Le premier est d’ailleurs un quasi-permanent de l’émission du même nom sur RMC, tandis que la deuxième excelle à y laisser un souvenir impérissable quand on l’y invite. Or, l’image des candidats n’est pas négligeable dans la mesure où comme le discours rupturiste est –dans les mots en tout cas– à peu près consensuel à gauche, les électeurs pourraient choisir en fonction de la personnalité du ou de la candidat(e).
Carlotti organise des «café citoyens» en guise de meeting, elle s’essaie à présent au «clean tag», des sortes d’autocollants posés au sol, souhaitant ainsi «marquer sa volonté politique de “faire le ménage” à Marseille au sens propre comme au sens figuré». C’est cool. Peut-être un peu trop solférinien 2.0.
Parfois, elle tente une sortie à la marseillaise. Ce sera le calamiteux épisode du tweet avec un gilet pare-balles, lorsqu’elle a voulu montré qu’elle «craignait degun».
Avis à @jcgaudin : je crains dégun. #kalachnikov pic.twitter.com/1wMAaRgbk7
— M-A Carlotti (@MACarlotti) September 25, 2013
Sur le fond, elle est la championne de l’anti-clientélisme. Son programme met en avant la nouvelle gouvernance, sujet sur lequel elle a publié 19 propositions. Elle entamera même, si elle est élue, son mandat par un «audit “nouvelle ère”». Tout cela est ambitieux, bien que là encore un poil sophistiqué pour créer l’élan populaire.
Pour les deux réformateurs autodéclarés, car elle partage le positionnement de Mennucci (voir plus haut), la prise de distance est périlleuse. Carlotti a été porte-parole de la campagne municipale de Guérini en 2008, quand Mennucci en était le directeur. Le président du «Bateau bleu», surnom du conseil général, oublie rarement de le rappeler…
Son atout politique est indéniablement d’être la seule ministre parmi les candidats. Elle a l’oreille du gouvernement et poussera les dossiers marseillais à la capitale et dans les ministères.
Portée par les sondages, qui, pour cette primaire pour laquelle on ne connaît pas le corps électoral, ne sont qu’un maigre indice, Carlotti donne l’impression de faire une campagne de second tour. L'enquête publiée en septembre dans La Provence illustre un paradoxe: préférée à Mennucci d’un cheveu par les sympathisants de gauche, elle passerait en revanche derrière lui lorsqu’il s’agit d’affronter Gaudin.

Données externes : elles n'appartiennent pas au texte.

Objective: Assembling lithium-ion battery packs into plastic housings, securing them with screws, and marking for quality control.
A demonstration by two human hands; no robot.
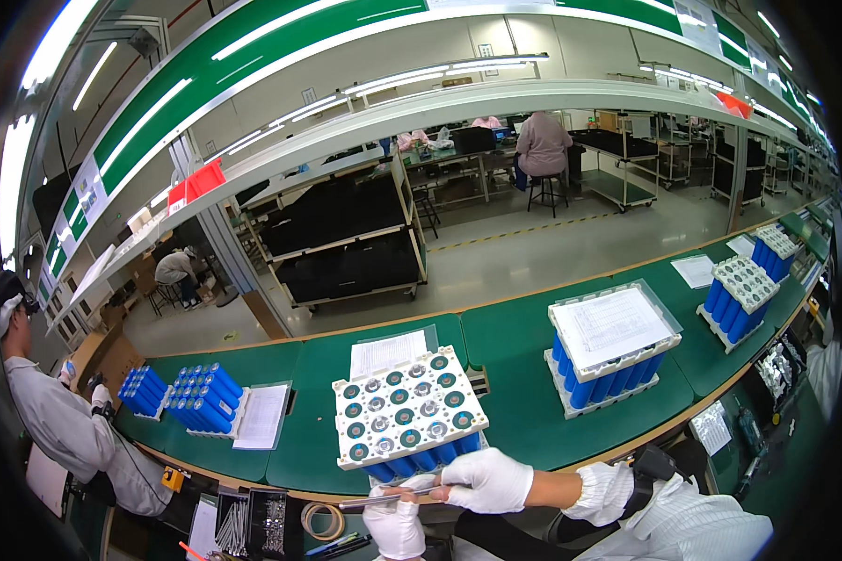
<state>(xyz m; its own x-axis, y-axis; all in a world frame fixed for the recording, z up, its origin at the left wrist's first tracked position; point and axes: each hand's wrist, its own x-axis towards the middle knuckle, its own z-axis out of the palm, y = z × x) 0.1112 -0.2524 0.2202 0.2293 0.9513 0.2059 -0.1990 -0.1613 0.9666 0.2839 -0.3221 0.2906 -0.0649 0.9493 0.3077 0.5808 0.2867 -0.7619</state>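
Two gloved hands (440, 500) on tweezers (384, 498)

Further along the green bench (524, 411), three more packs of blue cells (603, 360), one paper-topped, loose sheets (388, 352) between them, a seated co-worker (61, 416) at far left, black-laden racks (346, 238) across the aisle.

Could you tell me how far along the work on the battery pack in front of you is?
Done: the blue cylindrical cells already sit in the white plastic holder frame. In hand: both white-gloved hands, left hand and right hand, hold a thin metal strip at its near edge. Left: the cell tops show no strips yet.
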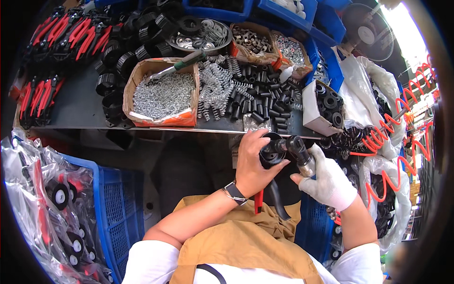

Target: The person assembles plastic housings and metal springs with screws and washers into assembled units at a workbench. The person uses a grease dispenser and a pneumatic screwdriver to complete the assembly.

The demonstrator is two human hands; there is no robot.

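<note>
My left hand [253, 163], bare with a watch on the wrist, grips a round black part [269, 152] with red and black handles [265, 201] hanging below it. My right hand [326, 182] wears a white glove and holds a pneumatic tool [300, 151] whose black head presses sideways against the round part. Both hands are just below the front edge of the dark workbench [75, 111].
On the bench: a cardboard box of silvery screws [163, 97], loose springs [217, 85], short black tubes [265, 99], black rings [123, 52], red-handled tools [61, 33], a bowl of washers [203, 35]. A blue crate [116, 208] stands at left, an orange coiled hose [402, 123] at right.
</note>
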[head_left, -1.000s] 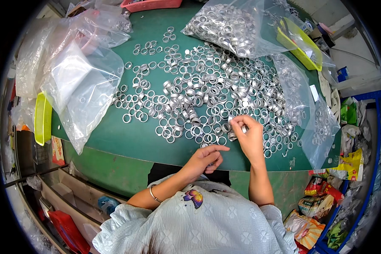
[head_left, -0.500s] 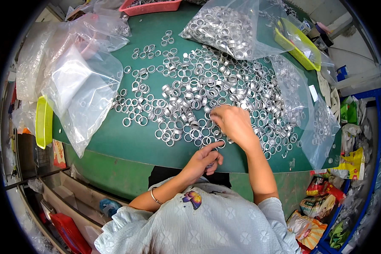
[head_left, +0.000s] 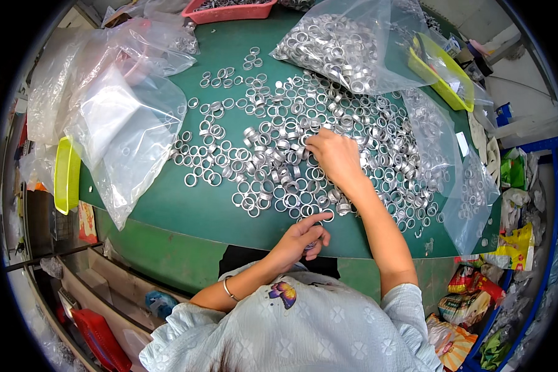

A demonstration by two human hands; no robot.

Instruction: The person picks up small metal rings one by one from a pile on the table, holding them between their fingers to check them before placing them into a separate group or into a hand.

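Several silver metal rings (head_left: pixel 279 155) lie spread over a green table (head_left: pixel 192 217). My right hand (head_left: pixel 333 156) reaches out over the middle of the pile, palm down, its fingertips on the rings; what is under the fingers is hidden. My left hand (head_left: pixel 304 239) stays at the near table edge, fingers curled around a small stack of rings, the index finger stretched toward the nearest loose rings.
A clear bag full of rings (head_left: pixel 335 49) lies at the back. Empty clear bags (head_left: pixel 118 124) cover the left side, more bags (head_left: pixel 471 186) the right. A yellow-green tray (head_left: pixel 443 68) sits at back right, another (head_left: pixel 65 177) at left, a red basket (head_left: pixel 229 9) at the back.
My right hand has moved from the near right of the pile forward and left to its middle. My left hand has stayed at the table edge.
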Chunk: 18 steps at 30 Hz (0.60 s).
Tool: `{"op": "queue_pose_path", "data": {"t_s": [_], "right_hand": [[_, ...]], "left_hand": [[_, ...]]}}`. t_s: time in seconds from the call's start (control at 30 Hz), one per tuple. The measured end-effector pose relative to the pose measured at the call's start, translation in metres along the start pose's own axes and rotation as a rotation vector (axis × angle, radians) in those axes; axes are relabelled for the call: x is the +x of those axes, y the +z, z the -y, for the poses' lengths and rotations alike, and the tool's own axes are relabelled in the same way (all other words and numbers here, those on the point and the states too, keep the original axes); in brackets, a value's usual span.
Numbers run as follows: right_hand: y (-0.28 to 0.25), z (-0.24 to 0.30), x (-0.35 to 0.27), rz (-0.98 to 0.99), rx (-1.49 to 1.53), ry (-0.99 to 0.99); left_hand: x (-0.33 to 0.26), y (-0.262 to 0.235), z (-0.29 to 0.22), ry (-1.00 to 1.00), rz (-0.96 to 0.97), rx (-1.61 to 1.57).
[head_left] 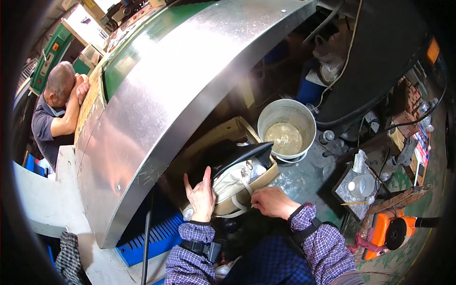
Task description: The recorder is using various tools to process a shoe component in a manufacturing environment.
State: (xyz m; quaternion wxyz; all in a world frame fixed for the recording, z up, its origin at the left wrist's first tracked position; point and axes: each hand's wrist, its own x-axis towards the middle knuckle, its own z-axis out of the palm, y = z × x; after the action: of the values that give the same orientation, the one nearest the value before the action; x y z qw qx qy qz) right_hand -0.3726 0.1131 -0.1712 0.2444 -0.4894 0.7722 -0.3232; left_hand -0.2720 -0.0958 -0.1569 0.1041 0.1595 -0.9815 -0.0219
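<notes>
A cardboard box [267, 179] sits under the metal edge in front of me. In it lies a cream-white bag [230, 184] with thin straps, and a black, smooth, pointed piece [244, 155] leans across its top. My left hand [202, 198] is at the bag's left side with some fingers stretched up and apart; its palm side is partly hidden. Beside the box's near right corner my right hand [275, 202] has its fingertips pinched together, where a white strap [247, 186] of the bag runs into them.
A curved metal-edged table [190, 90] arches overhead. Behind the box stands a white bucket [287, 124]. To the right are a clear plastic cup [362, 185] on a small stand and an orange machine [390, 233]. A person [57, 109] leans on the table's far left.
</notes>
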Motion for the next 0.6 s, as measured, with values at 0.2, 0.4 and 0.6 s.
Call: {"op": "queue_pose_path", "data": {"t_s": [0.2,0.4,0.6], "right_hand": [[0.003,0.000,0.000,-0.005,-0.038,0.033],[0.001,0.003,-0.007,-0.034,-0.016,0.071],[-0.002,0.003,-0.027,-0.017,-0.047,0.147]], "left_hand": [[-0.020,0.027,0.017,-0.284,-0.102,-0.497],[0.012,0.025,0.026,-0.353,0.175,-0.448],[0.055,0.038,0.013,-0.351,0.484,-0.265]]}}
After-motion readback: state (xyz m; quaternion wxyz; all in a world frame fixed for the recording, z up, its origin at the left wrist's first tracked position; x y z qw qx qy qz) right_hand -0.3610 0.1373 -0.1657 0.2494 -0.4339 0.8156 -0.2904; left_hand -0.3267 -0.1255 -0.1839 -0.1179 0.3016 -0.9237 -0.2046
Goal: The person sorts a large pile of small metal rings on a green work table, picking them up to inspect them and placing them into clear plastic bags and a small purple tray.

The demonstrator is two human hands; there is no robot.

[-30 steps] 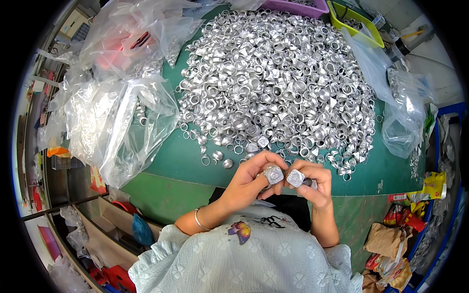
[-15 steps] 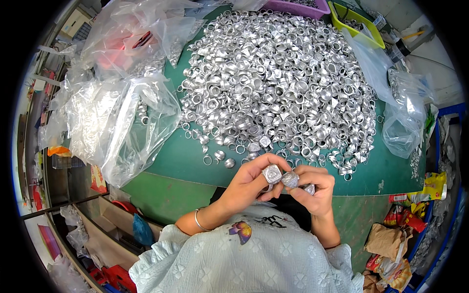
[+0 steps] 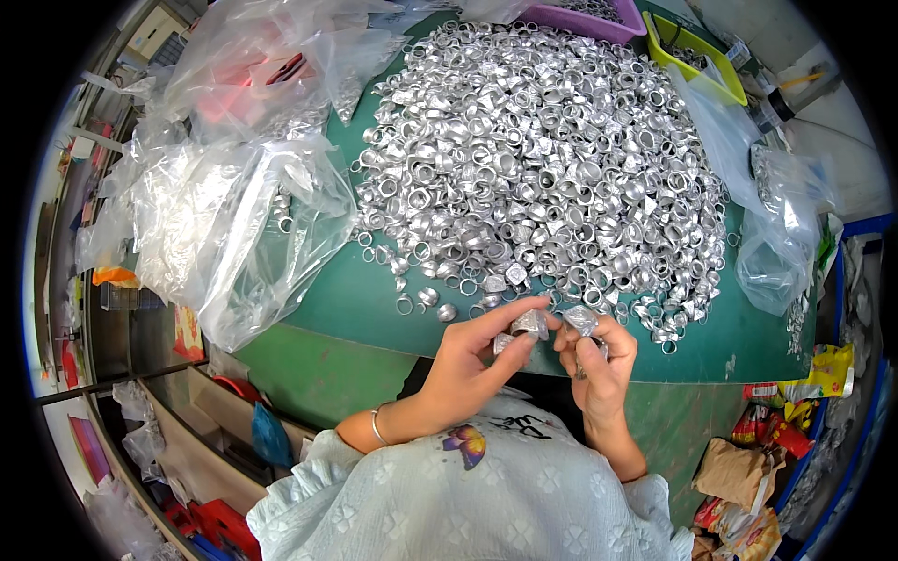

Les électeurs de la primaire se projettent-ils vraiment ainsi dans le second tour, un peu comme avec Hollande en 2012, auquel cas elle pourrait être battue? Ou seront-ils sensibles à son statut de favorite du gouvernement et donc de candidate légitime? Nul ne peut le dire.
Gaudin comme Guérini entendent bien lui mettre des bâtons dans les roues: le premier a peur de se faire battre par elle, le second lui en veut de son indépendance. Conseillère générale, elle avait dès 2011 demandé son exclusion du PS.
Jean-Noël Guérini, le parrain qui encombre la famille
«Je suis le bouc émissaire d'un petit microcosme de la classe politique marseillaise. Comme si, à travers moi, chacun pouvait se laver symboliquement de toutes ses fautes.»
Il y a de la sagesse dans cette remarque lâchée dans La Provence par un Guérini qui multiplie les déclarations à double sens et surjoue à merveille son nouveau rôle de victime expiatoire.
Jean-Noël Guérini, en janvier 2013. REUTERS/Jean-Paul Pélissier.
A force de lui taper dessus à longueur de campagne, les candidats ont fini par faire d'un homme à moitié à terre le centre de gravité de la primaire. Il est impossible, pour un candidat, de ne pas faire une déclaration sur la situation du président du conseil général.
De là, juge un connaisseur, «l’impression que le discours sur la gouvernance est centré sur la gauche et moins sur Gaudin, alors qu’on voit que le rapport de la Chambre régionale des comptes est sévère pour sa gestion publique».
Un rapport en forme de bilan très critique pour celui qui achève son troisième mandat de maire de Marseille, et qui devrait en toute logique convaincre les électeurs que le temps de l’alternance est venu. Sauf qu’à Marseille, rien ne se passe comme ailleurs. Mais cela, vous le saviez déjà.